We already know how to control code quality by writing automated tests. We also know how to ensure that the code quality doesn't go down by using a tool to measure code covered by tests and fail the build automatically when it goes under a given threshold (and it seems to be working).
Wouldn't it be nice to be also able to verify the quality of the tests themselves?
I'm proposing the following strategy for this:
- Integrate PIT/Descartes in your Maven build
- PIT/Descartes generates a Mutation Score metric. So the idea is to monitor this metric and ensure that it keeps going in the right direction and doesn't go down. Similar than watching the Clover TPC metric and ensuring it always go up.
- Thus the idea would be, for each Maven module to set up a Mutation Score threshold (you'd run it once to get the current value and set that value as the initial threshold) and have the PIT/Descartes Maven plugin fail the build if the computed mutation score is below this threshold. In effect this would tell that the last changes have introduced tests that are of lowering quality than existing tests (in average) and that the new tests need to be improved to the level of the others.

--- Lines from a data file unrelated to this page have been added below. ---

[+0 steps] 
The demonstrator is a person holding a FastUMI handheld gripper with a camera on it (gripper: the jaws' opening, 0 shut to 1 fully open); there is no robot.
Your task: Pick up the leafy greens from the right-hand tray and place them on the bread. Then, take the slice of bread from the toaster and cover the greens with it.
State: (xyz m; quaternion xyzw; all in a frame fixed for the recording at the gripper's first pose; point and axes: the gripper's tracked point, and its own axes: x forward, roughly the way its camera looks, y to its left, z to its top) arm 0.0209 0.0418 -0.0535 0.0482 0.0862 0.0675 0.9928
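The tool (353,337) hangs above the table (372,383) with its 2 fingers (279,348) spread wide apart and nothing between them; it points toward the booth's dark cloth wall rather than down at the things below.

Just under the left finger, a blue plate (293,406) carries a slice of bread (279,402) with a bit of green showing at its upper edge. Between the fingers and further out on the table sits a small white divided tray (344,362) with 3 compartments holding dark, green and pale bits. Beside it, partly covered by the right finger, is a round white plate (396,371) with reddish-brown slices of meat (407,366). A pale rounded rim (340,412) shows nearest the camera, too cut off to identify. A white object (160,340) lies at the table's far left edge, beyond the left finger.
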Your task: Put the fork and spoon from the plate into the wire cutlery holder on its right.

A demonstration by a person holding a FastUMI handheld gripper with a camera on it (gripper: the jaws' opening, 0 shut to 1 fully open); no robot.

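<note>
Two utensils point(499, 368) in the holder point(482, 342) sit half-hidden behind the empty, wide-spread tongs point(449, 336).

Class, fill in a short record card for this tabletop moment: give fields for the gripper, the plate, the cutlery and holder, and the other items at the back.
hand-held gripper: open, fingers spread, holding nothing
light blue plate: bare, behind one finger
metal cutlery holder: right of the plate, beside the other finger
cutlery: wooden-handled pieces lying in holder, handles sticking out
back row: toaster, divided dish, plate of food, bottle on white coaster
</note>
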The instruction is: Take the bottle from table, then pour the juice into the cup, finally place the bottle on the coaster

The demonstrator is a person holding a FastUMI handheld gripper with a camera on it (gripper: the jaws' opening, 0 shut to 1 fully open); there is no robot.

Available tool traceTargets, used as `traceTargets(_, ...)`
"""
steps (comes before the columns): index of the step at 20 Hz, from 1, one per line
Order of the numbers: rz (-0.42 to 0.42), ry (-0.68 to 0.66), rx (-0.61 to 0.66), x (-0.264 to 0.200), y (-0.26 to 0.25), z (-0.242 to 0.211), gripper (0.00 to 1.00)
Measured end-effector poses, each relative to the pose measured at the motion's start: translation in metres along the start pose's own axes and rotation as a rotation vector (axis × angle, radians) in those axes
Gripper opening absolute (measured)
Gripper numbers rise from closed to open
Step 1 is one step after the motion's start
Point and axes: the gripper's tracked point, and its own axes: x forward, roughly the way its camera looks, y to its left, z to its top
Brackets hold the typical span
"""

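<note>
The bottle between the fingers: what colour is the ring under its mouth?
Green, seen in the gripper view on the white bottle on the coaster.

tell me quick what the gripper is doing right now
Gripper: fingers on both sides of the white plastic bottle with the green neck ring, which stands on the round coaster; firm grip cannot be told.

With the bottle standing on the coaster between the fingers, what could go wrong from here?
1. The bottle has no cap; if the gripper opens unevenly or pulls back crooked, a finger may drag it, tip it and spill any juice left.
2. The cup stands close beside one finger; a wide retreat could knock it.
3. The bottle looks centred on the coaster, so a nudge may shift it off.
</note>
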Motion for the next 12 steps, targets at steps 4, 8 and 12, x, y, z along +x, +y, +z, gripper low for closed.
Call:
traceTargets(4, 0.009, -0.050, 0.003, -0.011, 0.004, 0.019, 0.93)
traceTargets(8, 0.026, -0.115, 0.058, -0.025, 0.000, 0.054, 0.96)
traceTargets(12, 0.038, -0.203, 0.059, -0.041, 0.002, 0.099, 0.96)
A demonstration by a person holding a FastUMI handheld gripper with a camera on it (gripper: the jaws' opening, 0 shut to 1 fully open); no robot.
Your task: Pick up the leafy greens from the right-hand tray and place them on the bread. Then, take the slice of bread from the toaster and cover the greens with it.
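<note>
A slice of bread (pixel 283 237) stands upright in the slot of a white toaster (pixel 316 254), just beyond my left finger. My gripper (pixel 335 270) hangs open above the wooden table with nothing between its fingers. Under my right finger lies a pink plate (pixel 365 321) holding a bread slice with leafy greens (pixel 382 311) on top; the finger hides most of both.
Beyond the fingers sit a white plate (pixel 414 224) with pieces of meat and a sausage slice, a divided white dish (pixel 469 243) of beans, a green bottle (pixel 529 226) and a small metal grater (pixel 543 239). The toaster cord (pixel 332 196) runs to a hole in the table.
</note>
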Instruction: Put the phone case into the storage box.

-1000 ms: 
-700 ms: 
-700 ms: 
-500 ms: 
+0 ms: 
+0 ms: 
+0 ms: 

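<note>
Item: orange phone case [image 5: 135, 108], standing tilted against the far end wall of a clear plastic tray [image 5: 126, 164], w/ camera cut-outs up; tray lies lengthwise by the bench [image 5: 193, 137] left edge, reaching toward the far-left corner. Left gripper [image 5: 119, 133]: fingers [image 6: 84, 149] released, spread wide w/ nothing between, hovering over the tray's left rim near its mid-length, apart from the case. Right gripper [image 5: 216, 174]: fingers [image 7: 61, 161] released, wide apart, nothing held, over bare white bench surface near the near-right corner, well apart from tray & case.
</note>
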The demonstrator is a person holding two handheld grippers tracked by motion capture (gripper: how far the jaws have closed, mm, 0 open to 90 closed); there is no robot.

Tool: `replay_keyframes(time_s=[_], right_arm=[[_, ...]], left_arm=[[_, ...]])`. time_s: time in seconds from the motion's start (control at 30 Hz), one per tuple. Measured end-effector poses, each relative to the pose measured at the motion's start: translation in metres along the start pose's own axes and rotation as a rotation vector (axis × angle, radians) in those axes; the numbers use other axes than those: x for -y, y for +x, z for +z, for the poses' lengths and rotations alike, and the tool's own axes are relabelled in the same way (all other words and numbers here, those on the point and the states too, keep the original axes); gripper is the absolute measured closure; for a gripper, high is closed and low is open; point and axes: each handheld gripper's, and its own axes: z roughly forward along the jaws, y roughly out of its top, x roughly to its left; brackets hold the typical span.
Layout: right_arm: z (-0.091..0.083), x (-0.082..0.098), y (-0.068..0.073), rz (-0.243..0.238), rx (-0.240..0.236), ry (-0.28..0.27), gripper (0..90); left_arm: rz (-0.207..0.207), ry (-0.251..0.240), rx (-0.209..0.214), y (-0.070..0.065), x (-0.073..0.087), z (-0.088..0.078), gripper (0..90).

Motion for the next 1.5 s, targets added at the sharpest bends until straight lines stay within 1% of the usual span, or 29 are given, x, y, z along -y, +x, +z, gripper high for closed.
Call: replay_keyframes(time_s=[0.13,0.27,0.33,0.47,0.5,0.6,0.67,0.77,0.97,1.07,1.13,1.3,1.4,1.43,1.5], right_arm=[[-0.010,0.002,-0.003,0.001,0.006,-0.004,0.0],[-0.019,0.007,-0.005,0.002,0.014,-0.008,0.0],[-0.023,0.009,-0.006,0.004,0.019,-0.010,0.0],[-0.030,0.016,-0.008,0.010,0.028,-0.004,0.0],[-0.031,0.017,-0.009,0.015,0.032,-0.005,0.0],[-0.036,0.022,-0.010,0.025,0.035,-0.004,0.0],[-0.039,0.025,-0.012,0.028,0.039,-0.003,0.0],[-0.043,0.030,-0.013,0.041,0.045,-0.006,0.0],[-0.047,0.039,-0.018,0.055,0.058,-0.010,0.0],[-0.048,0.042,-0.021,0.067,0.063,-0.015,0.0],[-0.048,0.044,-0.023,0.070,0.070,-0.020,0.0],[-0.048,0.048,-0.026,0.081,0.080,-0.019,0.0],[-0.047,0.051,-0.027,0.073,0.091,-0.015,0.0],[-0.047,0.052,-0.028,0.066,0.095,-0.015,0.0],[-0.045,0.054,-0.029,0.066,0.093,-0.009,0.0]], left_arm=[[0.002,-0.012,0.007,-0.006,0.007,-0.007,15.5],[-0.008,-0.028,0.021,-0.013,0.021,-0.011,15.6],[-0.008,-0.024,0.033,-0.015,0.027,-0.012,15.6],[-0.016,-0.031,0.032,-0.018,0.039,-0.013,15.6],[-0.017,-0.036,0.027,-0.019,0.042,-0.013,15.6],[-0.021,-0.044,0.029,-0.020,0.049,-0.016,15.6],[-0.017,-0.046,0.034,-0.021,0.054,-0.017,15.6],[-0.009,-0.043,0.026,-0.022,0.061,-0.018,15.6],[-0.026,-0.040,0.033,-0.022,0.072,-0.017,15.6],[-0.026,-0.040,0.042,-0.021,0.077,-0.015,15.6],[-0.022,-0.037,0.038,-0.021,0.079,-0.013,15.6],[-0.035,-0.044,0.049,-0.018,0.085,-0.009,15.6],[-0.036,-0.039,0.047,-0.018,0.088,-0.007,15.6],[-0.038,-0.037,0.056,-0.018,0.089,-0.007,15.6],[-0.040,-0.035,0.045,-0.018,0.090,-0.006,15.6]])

In order for this strategy to be implementable we need PIT/Descartes to implement the following enhancements requests first:
- Threshold check to prevent build in Maven
- Handle multimodule projects
- Improve efficiency. Even though this one is very important so that developers can run it as part of the build locally before pushing their commits, the PIT/Descartes Maven plugin could be executed on the CI. But even for that to be possible, I believe that the execution speed needs to be improved substantially.
I'm eagerly waiting for this issues to be fixed in order to try this strategy on the XWiki project and verify it can work in practice. There are some reason why it couldn't work such as being too painful and not being easy enough to identify test problems and fix them.
WDYT? Do you see this as possibly working?